R/multRegimeJointMCMC.R

Defines functions multRegimeJointMCMC

##' Runs a Markov chain Monte Carlo (MCMC) chain to estimate the posterior distribution of two or more
##'    evolutionary rate matrices (R) fitted to the phylogeny.
##'
##' MCMC using the inverse-Wishart as a proposal distribution for the covariance matrix and a simple sliding
##'    window for the phylogenetic mean in the random walk Metropolis-Hastings algorithm. At the moment the
##'    function only applies the 'rpf' method for calculation of the log likelihood implemented in the
##'    package 'mvMORPH'. Future versions should offer different log likelihood methods for the user.
##' This version is using the pruning algoritm to c
##' @title MCMC for two or more evolutionary rate matrices.
##' @param X_BM parameter
##' @param X_Mk parameter
##' @param phy simmap phylo. A phylogeny of the class "simmap" from the package 'phytools'. Function uses the location information for a number of traits equal to the number of fitted matrices.
##' @param start list. Element [[1]] is the starting value for the phylogenetic mean and element [[2]] is the starting value for the R matrices. Element [[2]] is also a list with length equal to the number of matrices to be fitted to the data.

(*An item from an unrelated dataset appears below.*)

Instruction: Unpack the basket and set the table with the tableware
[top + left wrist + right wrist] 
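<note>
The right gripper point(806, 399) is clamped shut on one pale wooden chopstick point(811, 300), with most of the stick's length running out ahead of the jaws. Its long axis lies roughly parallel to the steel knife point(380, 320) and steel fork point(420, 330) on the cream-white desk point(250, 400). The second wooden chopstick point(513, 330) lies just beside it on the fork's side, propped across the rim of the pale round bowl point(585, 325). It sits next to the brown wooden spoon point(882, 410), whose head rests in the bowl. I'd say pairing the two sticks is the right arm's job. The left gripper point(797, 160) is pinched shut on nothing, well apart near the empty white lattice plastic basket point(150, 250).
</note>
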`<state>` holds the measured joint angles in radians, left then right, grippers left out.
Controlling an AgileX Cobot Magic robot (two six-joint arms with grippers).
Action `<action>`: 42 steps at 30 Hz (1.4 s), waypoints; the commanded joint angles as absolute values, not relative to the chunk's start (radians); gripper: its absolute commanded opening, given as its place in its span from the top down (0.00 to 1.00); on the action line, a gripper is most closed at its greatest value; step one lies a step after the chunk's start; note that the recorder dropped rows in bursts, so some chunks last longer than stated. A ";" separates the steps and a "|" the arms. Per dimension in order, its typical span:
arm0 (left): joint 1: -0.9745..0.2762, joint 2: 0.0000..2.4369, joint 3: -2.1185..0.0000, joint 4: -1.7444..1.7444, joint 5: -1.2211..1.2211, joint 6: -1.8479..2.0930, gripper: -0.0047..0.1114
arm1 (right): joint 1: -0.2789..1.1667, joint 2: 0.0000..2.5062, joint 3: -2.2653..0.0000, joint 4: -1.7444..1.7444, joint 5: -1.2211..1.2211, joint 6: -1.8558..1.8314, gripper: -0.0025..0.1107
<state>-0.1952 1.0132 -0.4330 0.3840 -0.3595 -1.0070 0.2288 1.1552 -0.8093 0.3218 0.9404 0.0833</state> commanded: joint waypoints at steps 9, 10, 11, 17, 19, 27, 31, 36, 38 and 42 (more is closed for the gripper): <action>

##' @param prior list. Produced by the output of the function 'make.prior.barnard' or 'make.prior.diwish'. First element of the list [[1]] is a prior function for the log density of the phylogenetic mean and the second element [[2]] is a prior function for the evolutionary rate matrix (R). The prior can be shared among the rate matrices or be set a different prior for each matrix. At the moment the function only produces a shared prior among the fitted matrices. Future versions will implement independent priors for each of the fitted matrices.
##' @param start_Q parameter
##' @param start_mapped.edge parameter 
##' @param prior_Mk parameter
##' @param par_prior_Mk parameter
##' @param Mk_model parameter
##' @param root_Mk parameter
##' @param smap_limit parameter
##' @param gen numeric. Number of generations of the MCMC.

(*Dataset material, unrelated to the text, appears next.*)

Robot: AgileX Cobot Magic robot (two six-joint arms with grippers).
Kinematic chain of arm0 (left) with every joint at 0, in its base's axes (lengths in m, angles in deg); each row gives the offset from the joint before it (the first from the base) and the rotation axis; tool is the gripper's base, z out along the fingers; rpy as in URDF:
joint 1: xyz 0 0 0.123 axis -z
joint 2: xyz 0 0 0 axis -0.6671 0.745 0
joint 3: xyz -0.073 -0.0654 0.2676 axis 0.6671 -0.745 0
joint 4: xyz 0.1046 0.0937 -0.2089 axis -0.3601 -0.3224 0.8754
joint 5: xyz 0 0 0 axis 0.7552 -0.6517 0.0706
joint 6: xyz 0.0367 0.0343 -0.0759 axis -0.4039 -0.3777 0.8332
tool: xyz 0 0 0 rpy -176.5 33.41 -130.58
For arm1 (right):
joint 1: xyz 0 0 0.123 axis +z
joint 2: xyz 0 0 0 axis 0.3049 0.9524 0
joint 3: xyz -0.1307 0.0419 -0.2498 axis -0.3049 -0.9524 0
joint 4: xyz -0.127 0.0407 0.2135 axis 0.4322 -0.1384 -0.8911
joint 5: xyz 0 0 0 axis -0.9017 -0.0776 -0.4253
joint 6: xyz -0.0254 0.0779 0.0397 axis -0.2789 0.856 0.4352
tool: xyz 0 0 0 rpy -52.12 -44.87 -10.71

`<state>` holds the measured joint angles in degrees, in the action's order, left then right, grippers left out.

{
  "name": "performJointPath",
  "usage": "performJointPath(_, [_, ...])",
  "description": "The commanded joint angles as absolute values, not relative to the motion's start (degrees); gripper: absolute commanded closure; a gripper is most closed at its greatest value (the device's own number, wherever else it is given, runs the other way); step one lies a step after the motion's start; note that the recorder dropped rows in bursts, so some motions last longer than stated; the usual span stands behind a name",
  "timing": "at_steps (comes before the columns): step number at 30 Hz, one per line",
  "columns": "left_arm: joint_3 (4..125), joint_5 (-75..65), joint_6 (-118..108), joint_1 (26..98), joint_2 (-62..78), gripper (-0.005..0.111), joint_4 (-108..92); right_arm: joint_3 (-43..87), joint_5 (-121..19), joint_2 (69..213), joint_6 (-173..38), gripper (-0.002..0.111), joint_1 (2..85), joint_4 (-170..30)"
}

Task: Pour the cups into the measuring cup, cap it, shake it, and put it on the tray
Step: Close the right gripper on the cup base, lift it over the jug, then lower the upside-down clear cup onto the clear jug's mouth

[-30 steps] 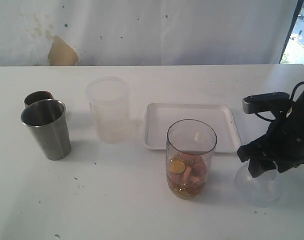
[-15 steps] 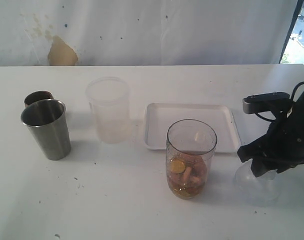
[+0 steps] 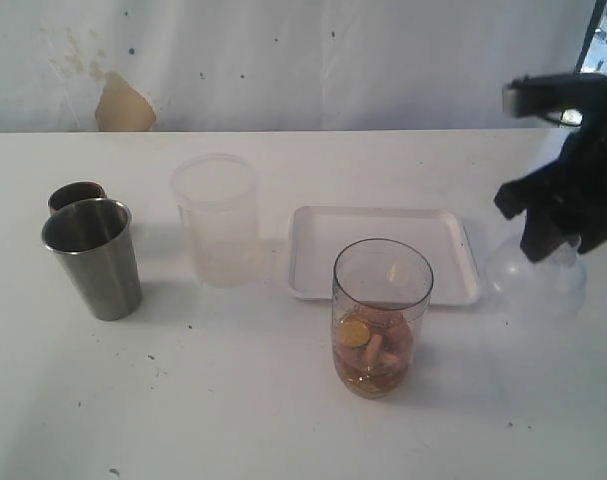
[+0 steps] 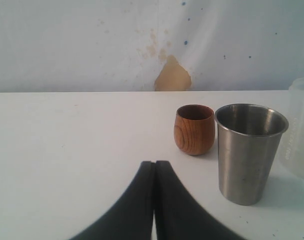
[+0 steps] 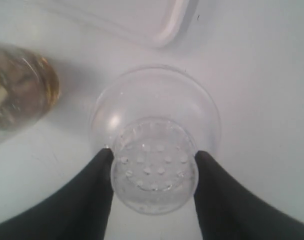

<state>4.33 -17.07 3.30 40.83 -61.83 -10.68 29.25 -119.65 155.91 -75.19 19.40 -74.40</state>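
The white worktop [image 3: 233, 400] carries the white tray [image 3: 323, 250] near its middle, with the clear measuring cup [image 3: 382, 320] uncapped just in front of it, gold and pinkish bits lying in its bottom. Left of the tray stand a frosted tub [image 3: 218, 220], then the steel tumbler [image 3: 93, 258], with the wooden cup [image 4: 194, 129] close behind it. The right hand [image 5: 153, 157] grips a clear domed strainer cap [image 3: 536, 278] by its perforated neck, just right of the tray, while the left hand [image 4: 154, 167] is pinched together on nothing, near the two cups.
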Motion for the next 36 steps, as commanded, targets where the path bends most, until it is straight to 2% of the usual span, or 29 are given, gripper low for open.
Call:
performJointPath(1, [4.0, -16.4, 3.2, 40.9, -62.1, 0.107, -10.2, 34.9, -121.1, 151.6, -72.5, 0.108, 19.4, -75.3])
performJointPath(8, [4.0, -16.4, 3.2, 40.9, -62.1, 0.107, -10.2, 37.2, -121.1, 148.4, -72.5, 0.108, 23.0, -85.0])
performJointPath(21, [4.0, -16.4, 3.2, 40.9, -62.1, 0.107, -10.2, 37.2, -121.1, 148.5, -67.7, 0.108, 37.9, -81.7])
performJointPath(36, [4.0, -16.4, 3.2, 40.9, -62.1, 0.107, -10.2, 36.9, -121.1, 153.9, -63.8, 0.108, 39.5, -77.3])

##' @param v numeric. Degrees of freedom parameter for the inverse-Wishart proposal distribution for the evolutionary rate matrix.

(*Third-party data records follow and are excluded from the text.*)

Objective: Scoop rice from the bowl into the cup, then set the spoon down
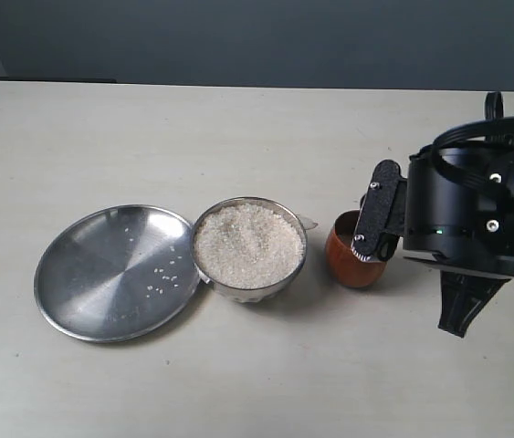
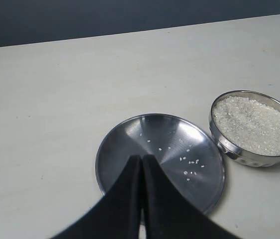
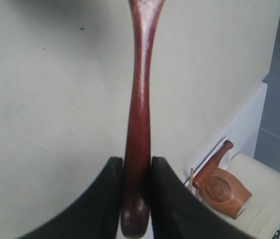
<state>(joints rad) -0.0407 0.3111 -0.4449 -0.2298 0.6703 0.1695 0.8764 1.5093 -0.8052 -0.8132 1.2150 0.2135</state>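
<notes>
Rice, small white uncooked grains, fills the round, deep, shiny metal bowl at the middle of the pale table, heaped close to the thin rim. Hard against the bowl's left side lies a wide, flat metal plate with a few stray grains scattered on it. Just right of the bowl, not quite touching it, stands the small rounded reddish-brown wooden cup; what it holds I cannot make out.

From the right edge, the black right arm reaches in, one dark finger hanging over the cup's right rim and hiding part of it. On that arm's own camera, the right gripper is clamped on the slim dark reddish-brown wooden spoon, both fingers pressed to the long thin handle near its end. The spoon's head runs out of that picture, and I cannot find it from the room view either.

The left gripper shows only on its own camera: its fingers are pressed together with nothing between them, the plate and bowl lying beyond.
</notes>
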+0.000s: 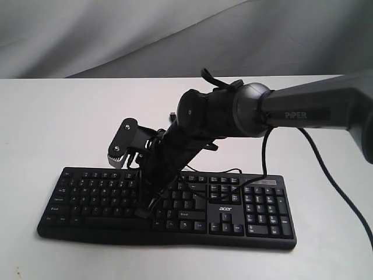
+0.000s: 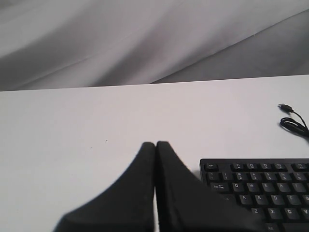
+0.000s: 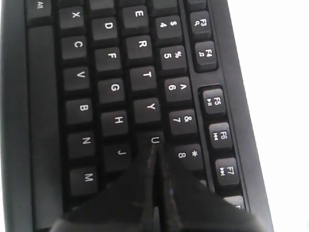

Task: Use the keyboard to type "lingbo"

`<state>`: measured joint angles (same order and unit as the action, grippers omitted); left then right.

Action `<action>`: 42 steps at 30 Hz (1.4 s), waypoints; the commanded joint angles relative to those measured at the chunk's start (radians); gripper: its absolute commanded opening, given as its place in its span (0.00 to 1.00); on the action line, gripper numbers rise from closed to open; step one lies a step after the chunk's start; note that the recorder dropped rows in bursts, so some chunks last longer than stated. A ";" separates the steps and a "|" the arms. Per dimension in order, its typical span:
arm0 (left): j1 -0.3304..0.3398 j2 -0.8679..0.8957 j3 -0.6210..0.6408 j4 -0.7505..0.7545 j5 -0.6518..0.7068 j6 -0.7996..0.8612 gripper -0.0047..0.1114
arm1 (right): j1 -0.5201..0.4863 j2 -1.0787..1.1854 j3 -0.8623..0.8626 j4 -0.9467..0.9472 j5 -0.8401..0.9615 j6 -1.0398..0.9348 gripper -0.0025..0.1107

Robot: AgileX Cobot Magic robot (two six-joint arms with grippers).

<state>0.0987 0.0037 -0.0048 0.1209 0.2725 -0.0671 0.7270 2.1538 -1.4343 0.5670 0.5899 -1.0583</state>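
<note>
The black keyboard (image 1: pixel 228 208) with white legends and an "acer" logo lies on the white table. My right gripper (image 1: pixel 143 212) reaches in from the right, slants down and stands shut with its tips on the letter keys. In the right wrist view the keyboard (image 3: pixel 46 96) fills the frame, and the shut right gripper (image 3: pixel 155 148) meets the edge of the U key (image 3: pixel 153 137); the key under the fingers is hidden. My left gripper (image 2: pixel 156 144) is shut on nothing, over bare table beside the Esc corner of the keyboard (image 2: pixel 260 188). It is out of the exterior view.
The keyboard's thin USB cable (image 2: pixel 292 121) lies coiled on the table behind it. The right arm's black cable (image 1: pixel 329 172) hangs over the table on the right. White table (image 1: pixel 52 122) runs back to a grey cloth backdrop (image 1: pixel 116 35).
</note>
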 commanded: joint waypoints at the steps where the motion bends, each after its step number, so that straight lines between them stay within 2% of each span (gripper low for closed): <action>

##' @param w_sd numeric. Width of the uniform sliding window proposal for the vector of standard deviations.
##' @param w_mu numeric. Width of the uniform sliding window proposal for the vector of phylogenetic means.
##' @param w_q parameter
##' @param prop vector. The proposal frequencies. Vector with two elements (each between 0 and 1). First is the probability that the phylogenetic mean will be sampled for a proposal step at each genetarion, second is the probability that the evolutionary rate matrix will be updated instead. First the function sample whether the root value or the matrix should be updated. If the matrix is selected for an update, then one of the matrices fitted to the phylogeny is selected to be updated at random with the same probability.
##' @param dir string. Directory to write the files, absolute or relative path. If 'NULL' then output is written to the directory where R is running (see 'getwd()'). If a directory path is given, then function will test if the directory exists and use it. If directiory does not exists the function will try to create one.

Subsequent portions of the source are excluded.